INFOTREN.ID - WhatsApp, sebagai salah satu aplikasi perpesanan instan paling dominan di dunia, baru saja mengumumkan sebuah pembaruan substansial yang bertujuan untuk meningkatkan perlindungan data pengguna secara menyeluruh. Inisiatif ini merupakan langkah evolusioner dalam interaksi digital di platform tersebut.
Pembaruan utama yang diperkenalkan adalah implementasi fitur nama pengguna atau username yang akan diterapkan secara global di seluruh ekosistem WhatsApp. Keputusan ini diambil sebagai respons terhadap tuntutan pengguna akan lapisan keamanan data pribadi yang lebih solid.
Secara resmi, WhatsApp telah membuka proses pendaftaran untuk fitur username ini, memberikan waktu bagi pengguna untuk memahami mekanisme identitas baru ini. Fitur ini dijadwalkan akan mulai berlaku secara global pada tanggal 29 Juni 2026.
Penetapan tanggal tersebut memberikan jangka waktu adaptasi yang cukup bagi miliaran pengguna untuk membiasakan diri dengan cara baru dalam mengidentifikasi diri tanpa harus mengungkap nomor telepon pribadi mereka. Ini menandai pergeseran signifikan dalam etika berbagi informasi di dalam aplikasi.

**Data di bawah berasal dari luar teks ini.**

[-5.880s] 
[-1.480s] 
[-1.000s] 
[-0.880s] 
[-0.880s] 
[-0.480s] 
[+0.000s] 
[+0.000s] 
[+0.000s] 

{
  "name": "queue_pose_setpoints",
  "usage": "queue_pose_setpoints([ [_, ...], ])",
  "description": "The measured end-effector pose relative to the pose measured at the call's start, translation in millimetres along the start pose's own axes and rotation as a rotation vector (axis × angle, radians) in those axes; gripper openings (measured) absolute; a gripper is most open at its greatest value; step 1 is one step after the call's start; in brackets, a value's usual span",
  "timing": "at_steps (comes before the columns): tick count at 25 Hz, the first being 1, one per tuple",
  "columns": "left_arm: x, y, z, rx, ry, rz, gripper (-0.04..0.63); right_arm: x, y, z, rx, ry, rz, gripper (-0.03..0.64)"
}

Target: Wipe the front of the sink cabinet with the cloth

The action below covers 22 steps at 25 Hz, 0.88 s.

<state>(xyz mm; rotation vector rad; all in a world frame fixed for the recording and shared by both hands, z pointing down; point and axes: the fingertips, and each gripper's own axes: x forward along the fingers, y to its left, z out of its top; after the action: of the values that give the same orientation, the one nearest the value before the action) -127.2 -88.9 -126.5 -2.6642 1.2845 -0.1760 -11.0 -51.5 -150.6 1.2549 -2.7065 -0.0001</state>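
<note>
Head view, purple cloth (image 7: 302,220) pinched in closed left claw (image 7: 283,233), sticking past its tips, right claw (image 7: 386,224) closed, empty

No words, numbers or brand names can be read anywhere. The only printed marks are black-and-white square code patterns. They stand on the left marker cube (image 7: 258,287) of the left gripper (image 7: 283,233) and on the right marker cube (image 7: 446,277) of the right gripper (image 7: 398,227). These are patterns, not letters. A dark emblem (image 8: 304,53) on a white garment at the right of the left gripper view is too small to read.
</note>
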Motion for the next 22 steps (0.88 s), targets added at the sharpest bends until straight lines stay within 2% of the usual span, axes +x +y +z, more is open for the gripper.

Dilansir dari JAKARTAHYPE.COM, inisiatif ini secara fundamental mengubah cara pengguna dapat terhubung satu sama lain dalam platform perpesanan tersebut. Pengenalan username ini diharapkan mengurangi risiko penyalahgunaan nomor telepon.
Fitur username ini dirancang untuk berfungsi sebagai identitas primer bagi pengguna saat berinteraksi dengan kontak baru atau grup. Hal ini memungkinkan komunikasi terjadi tanpa perlu pertukaran nomor ponsel yang merupakan data sensitif.
Adapun mengenai jadwal implementasi, WhatsApp secara spesifik membuka pendaftaran untuk username ini. Tanggal resminya ditetapkan agar transisi berjalan mulus dan terencana dengan baik oleh semua pihak terkait.
"Peluncuran ini menandai evolusi penting dalam cara pengguna berinteraksi di platform tersebut, terutama terkait identitas digital," mengutip dari JAKARTAHYPE.COM.
"Keputusan ini diambil sebagai respons langsung terhadap kebutuhan mendesak pengguna untuk mendapatkan lapisan perlindungan data pribadi yang lebih kuat," ujar perwakilan platform tersebut, sebagaimana dikutip dari JAKARTAHYPE.COM.